DATASET EXTRACT>

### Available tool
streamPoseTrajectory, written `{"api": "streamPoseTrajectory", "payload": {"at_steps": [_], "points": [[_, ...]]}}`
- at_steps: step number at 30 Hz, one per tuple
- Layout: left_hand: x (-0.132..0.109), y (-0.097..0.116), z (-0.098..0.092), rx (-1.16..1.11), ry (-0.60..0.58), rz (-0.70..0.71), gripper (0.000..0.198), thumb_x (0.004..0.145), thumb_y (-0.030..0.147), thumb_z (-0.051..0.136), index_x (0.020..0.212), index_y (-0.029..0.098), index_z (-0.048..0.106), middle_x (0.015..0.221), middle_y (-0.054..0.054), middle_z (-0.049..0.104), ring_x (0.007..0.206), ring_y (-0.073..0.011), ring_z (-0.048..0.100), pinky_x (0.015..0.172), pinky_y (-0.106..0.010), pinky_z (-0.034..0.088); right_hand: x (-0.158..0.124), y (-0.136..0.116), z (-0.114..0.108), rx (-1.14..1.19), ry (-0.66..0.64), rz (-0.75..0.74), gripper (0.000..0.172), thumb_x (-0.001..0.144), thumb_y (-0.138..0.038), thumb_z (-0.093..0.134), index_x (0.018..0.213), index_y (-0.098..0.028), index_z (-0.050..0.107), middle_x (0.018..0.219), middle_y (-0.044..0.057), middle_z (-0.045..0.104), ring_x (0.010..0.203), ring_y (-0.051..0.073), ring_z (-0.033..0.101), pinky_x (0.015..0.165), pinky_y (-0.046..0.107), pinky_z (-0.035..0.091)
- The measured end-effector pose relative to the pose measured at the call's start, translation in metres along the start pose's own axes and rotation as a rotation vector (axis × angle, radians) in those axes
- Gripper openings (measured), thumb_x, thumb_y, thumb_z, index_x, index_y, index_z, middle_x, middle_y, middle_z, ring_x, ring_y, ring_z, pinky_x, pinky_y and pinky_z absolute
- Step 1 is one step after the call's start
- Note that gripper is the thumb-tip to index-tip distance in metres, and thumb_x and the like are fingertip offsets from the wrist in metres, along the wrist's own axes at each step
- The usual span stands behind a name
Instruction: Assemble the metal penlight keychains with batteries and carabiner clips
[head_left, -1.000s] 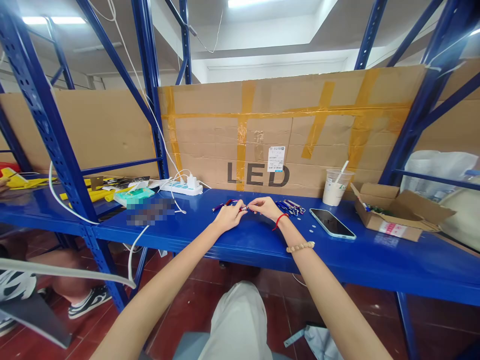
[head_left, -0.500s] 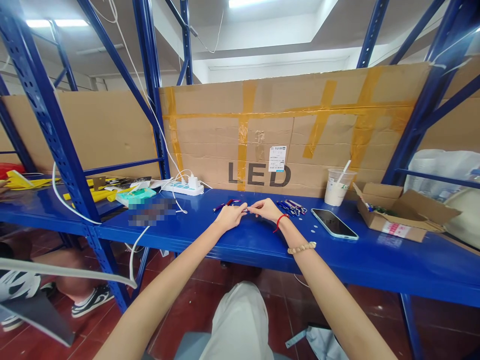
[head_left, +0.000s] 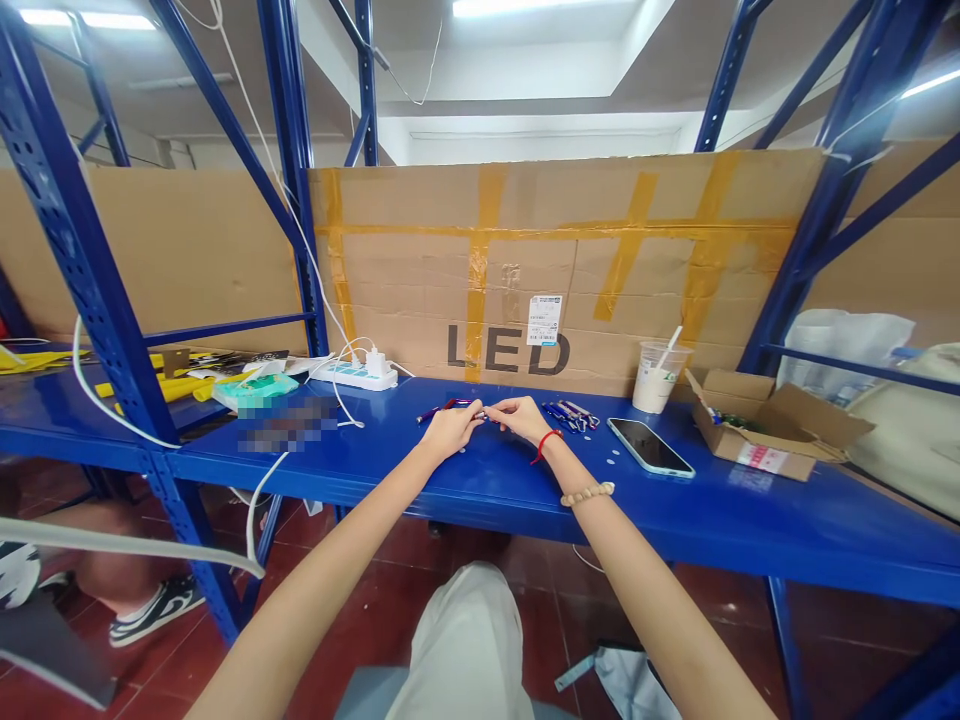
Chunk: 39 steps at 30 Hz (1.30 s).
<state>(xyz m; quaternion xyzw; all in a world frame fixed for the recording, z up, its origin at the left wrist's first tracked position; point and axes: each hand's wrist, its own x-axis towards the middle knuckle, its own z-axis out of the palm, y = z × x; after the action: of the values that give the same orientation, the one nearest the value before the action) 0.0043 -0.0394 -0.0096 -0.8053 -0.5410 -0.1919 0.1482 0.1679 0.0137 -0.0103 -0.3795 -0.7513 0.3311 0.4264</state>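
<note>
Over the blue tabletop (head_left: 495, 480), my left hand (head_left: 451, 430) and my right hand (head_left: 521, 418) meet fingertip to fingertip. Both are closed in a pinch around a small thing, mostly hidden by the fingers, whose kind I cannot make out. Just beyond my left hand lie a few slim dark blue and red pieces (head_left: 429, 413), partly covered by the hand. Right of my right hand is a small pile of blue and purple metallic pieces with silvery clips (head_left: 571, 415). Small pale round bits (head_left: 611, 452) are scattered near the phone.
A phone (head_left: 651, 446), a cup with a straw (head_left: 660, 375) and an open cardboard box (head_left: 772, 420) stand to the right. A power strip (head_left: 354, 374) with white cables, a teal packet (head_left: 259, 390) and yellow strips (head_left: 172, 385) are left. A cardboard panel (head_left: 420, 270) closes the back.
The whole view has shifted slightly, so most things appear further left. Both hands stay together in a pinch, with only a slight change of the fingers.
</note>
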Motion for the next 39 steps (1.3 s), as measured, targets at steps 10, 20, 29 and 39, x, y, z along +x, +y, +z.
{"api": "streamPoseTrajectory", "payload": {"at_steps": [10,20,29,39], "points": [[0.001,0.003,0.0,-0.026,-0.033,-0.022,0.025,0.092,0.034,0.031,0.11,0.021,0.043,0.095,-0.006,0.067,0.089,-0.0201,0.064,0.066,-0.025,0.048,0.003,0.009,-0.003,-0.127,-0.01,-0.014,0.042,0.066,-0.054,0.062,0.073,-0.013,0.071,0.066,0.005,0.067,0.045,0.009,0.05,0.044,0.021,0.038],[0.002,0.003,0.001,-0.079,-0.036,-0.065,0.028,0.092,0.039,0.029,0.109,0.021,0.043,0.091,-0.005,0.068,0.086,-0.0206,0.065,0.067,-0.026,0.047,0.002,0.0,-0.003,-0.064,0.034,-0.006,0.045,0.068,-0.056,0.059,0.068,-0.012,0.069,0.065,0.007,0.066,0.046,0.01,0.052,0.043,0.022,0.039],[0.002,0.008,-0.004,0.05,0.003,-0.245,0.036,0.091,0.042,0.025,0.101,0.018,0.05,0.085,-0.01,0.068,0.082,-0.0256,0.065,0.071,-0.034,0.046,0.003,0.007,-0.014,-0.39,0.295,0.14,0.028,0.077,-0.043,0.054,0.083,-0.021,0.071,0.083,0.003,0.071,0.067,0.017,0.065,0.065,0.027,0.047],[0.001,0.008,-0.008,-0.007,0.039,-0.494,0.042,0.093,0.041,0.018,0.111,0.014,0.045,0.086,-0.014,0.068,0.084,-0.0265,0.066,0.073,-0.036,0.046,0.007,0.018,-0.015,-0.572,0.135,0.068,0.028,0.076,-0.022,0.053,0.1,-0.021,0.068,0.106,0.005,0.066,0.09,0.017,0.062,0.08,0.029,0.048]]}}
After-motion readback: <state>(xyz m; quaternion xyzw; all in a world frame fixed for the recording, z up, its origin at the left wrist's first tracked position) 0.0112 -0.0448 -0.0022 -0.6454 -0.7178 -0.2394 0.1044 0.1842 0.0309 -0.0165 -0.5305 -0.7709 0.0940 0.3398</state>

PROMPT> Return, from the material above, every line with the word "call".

YOUR RESPONSE>
- The measured end-effector pose relative to the pose measured at the call's start, translation in metres along the start pose's own axes and rotation as a rotation vector (axis × angle, radians) in those axes
- Step 1 is one step after the call's start

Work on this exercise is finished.